What to do: The lines to copy from the data below are those that hold the string "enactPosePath".
------------------------------------
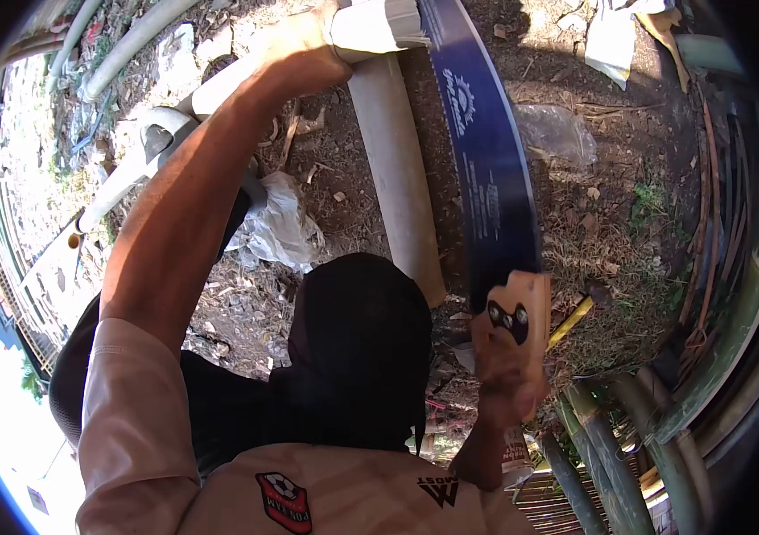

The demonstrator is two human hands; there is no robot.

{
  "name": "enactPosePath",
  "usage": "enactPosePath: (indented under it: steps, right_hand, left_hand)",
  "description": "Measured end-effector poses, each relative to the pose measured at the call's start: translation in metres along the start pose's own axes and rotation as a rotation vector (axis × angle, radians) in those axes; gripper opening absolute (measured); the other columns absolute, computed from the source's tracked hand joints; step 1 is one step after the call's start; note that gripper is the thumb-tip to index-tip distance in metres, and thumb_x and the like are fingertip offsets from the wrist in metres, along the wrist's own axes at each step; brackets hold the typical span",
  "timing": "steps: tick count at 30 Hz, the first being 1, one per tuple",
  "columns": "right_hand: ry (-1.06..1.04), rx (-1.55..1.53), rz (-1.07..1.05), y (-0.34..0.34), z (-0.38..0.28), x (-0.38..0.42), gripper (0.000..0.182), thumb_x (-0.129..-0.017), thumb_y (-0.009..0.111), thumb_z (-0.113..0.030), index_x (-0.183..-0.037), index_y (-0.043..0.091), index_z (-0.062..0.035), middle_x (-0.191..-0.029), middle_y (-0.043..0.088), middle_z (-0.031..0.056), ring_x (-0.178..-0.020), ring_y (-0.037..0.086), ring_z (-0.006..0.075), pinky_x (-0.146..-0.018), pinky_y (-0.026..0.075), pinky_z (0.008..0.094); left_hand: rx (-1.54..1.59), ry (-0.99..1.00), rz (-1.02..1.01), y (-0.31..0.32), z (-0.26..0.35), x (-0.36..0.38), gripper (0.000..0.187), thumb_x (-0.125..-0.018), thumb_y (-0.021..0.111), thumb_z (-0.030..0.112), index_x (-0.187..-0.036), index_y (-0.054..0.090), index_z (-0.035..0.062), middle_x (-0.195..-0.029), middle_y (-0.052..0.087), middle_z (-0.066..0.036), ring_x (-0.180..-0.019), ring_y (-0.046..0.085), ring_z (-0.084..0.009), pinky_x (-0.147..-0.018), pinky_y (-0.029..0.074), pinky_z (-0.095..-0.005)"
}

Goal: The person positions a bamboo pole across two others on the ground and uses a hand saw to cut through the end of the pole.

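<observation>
In the head view, your right hand (509, 370) has its fingers closed around the wooden handle (531, 325) of the saw (482, 134). Its blue blade runs up beside the end of the pale cylinder (375, 27). Your left hand (321, 40) is at that cylinder; you cannot tell how far its fingers close. A thick pole (395, 169) lies below on the dirt (567, 214).

Dressed in a pale short-sleeved shirt (134, 401), stitched near the sleeve hem; marked on the chest with a dark-edged red badge (284, 504) showing a football, and a black emblem (441, 491) lettered "MOST"; clothed below in black legwear (362, 339).
</observation>
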State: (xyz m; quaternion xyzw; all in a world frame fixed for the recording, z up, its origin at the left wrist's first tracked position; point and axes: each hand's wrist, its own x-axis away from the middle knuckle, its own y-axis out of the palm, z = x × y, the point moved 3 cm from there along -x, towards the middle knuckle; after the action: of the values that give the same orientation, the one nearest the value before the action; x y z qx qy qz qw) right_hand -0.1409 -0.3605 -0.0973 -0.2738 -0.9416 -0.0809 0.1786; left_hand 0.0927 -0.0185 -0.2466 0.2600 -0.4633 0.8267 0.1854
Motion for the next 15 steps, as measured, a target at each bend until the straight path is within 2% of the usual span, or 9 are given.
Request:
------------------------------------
Exercise result:
  "name": "enactPosePath",
  "usage": "enactPosePath: (indented under it: steps, right_hand, left_hand)",

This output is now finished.